Fans have tired of being told that the fights they want can't be made. They're tired of being sold inferior matchups as "premium" content. They're just tired of all the entanglements and politics and business obstacles created by a sport run by people pulling it apart from every direction.

This is a time for the figurative five families to have a sit-down and work out some sort of cooperative effort, a bartering of talent for dates. A gentleman's agreement to work together and build up the sport-- a rising tide lifting all boats-- rather than keep everything self-contained, small, and, ultimately, less than what it should be. 

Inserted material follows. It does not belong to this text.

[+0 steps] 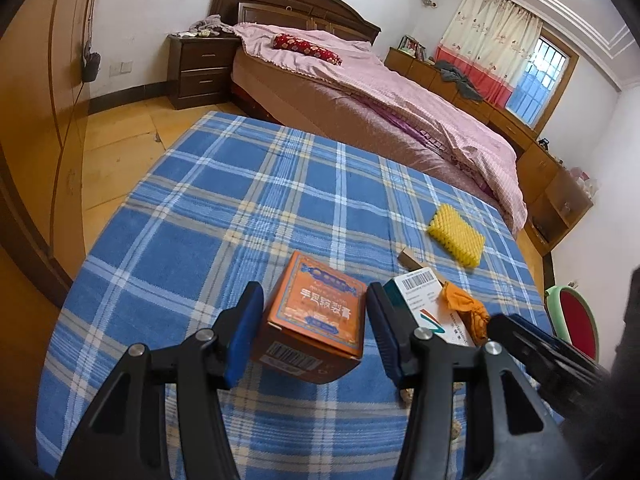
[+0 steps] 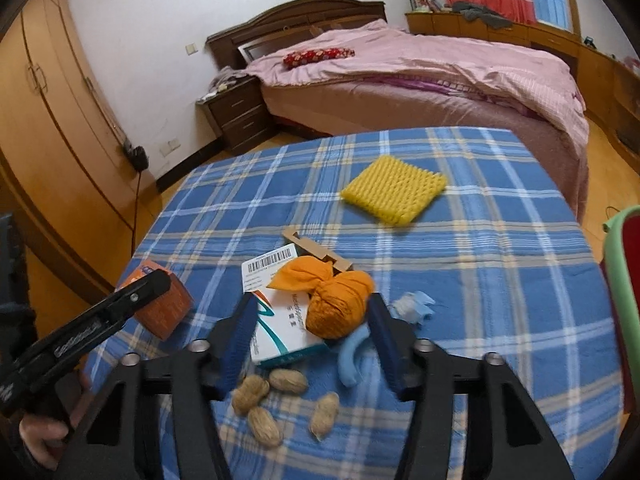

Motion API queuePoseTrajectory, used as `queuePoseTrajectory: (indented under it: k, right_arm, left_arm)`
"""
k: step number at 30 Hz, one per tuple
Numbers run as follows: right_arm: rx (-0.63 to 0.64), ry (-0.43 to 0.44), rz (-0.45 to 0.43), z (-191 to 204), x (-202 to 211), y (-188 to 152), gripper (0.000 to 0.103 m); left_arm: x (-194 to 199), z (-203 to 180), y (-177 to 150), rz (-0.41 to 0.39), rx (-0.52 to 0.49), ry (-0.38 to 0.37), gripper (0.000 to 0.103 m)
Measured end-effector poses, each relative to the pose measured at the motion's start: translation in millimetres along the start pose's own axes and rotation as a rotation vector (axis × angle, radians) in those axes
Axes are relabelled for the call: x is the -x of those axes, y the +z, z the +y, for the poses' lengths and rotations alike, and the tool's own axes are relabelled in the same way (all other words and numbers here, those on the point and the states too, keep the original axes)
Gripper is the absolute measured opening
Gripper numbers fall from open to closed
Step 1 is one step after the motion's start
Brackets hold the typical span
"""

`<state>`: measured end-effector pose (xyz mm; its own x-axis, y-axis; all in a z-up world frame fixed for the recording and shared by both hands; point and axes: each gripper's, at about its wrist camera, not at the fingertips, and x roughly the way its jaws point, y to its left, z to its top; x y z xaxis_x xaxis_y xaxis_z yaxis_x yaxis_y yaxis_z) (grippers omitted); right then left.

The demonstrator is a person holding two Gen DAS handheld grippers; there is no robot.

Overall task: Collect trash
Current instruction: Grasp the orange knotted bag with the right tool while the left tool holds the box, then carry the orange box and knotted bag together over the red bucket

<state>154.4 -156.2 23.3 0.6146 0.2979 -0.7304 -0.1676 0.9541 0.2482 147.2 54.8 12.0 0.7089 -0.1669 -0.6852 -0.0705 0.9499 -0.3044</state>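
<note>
An orange carton [image 1: 314,320] sits on the blue plaid cloth [image 1: 200,208], between the open fingers of my left gripper [image 1: 314,332]; the left pad is close to its side, the right pad stands a little off. It also shows in the right wrist view [image 2: 162,308]. My right gripper [image 2: 310,344] is open, its fingers on either side of an orange cloth bundle [image 2: 334,304] that rests on a white and teal box [image 2: 280,320]. Several peanuts [image 2: 272,404], a blue foam piece [image 2: 352,356] and crumpled blue-white paper [image 2: 414,304] lie near it.
A yellow foam net [image 2: 394,190] lies farther back on the cloth, with a cardboard strip [image 2: 316,252] in front of it. A pink bed [image 2: 440,76] and nightstand [image 2: 240,116] stand behind. A green and red chair [image 2: 624,280] is at the right edge.
</note>
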Motion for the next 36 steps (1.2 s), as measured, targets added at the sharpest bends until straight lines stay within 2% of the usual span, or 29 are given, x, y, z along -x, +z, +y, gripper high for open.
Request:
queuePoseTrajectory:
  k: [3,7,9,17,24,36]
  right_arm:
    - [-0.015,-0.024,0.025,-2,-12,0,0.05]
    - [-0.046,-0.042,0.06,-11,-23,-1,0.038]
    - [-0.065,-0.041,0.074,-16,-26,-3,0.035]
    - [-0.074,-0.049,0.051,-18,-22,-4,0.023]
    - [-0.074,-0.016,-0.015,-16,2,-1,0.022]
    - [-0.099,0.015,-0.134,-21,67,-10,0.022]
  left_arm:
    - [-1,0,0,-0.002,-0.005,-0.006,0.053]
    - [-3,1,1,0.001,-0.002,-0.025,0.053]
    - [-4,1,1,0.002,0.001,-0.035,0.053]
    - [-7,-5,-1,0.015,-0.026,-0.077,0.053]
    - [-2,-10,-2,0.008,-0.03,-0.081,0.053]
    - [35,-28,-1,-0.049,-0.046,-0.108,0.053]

Unfortunately, gentlemen are hard to come by in boxing. Almost as hard as finding shrewd, proactive businessmen with an eye on the future.

Most fans won't be verbal, won't publicly revolt. They just walk away. And, in the present tense, they aren't bothering to come back from the forced break. The lack of urgency in seeing boxing's return is telling.

There are several possible reasons for these poor, poor showings in the current world where boxing has, almost literally, no live sports competition. The lack of high-end established stars on the cards is a contributing factor, of course. The promotion for these Top Rank cards has not been great, either. There's also the reality that people just may not be up for watching the sport during these crazy, depressing times.

But let's not pretend that the recent Top Rank/ESPN numbers are too far removed from the general downward trend already established before the pandemic shutdown.

January's Joe Smith Jr.-Jesse Hart card on ESPN drew an average viewership of 388,000 (which rose to just 515,000 for the pretty solid main event). Other recent pre-Covid Top Rank/ESPN cards had danced around the 600K-800K mark, with the biggest of their stars managing to barely break into the 1 million-1.5 million range (when they're not being spirited to the members-only private ESPN+ club). 

PBC on Fox was doing better numbers before the shutdown, but hardly the earth-rattling viewership tallies that one hoped for from a live, primetime network TV sports event. Streaming service, DAZN, meanwhile, still keeps their numbers hidden in a lockbox, protected by Satan's black magic.

It's safe to say that boxing fandom (and the excitement coming from its fandom) has been on the steady decline for a good, long while. Just 20 years ago, an HBO main event with less than 3 million viewers was considered a heads-will-roll flop. These days, 3 million viewers would bring Bob Arum to his first orgasm since the Carter administration. Charting viewership numbers, we’re, literally, talking about a 400% to 500% decline in ratings in less than one full generation of fandom-- even with the sport now on much more accessible platforms like ESPN, Fox, and internet subscription services. 

In reality, the present tense malaise is an extension of an already-established downward trend. 

With everything up in the air and everyone in the business hemorrhaging money, there has never been a better time for a rebuild. There has never been a better time where things COULD be restructured to everyone's benefit.

It's not likely to happen, but it damn sure should.